June 15, 2011, Gray, Tenn., Beech A100 King Air


At about 1405 Eastern time, the airplane was substantially damaged when it experienced an in-flight upset while in cruise flight. The two commercial pilots were not injured. Instrument conditions prevailed and an IFR flight plan was in effect.

The airplane was flying in smooth IMC conditions at FL200 with an area of “moderate to heavy to extreme” precipitation located about 30 miles to the northwest. As the airplane closed to 20 miles from the weather, it began to experience moderate turbulence and “several seconds of rime ice” on the windscreen.
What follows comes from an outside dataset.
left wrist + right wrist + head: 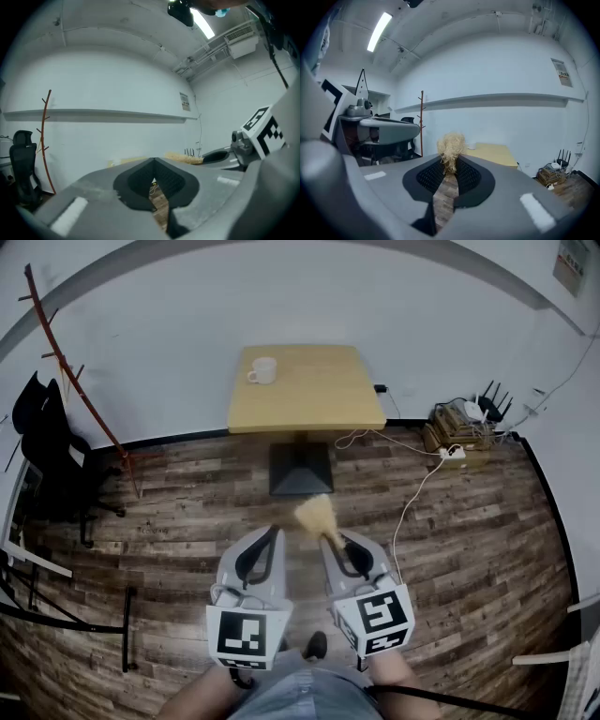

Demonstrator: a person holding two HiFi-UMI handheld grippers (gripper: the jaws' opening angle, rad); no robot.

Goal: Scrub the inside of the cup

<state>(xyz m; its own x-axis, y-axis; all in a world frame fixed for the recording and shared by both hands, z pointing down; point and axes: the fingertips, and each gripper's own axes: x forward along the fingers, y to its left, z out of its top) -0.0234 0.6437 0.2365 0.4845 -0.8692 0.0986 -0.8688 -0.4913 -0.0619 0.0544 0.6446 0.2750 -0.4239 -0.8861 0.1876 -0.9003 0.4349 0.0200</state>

The crew deviated to the south but turbulence increased further for about 10 seconds. The airplane then entered an uncommanded left roll and dive. The autopilot disengaged and the pilots electrically driven attitude indicator tumbled.

The flight crew reduced the engine power levers to idle and were able to recover the airplane utilizing the copilots vacuum-driven attitude indicator. The airplane was returned to straight and level flight at 8000 feet and was diverted to a nearby airport. Examination revealed the outboard one-third of the left elevator separated in flight and the outboard right elevator was deformed downward. The horizontal stabilizer bulkhead frame was fractured and the aft portion of the airframe was deformed.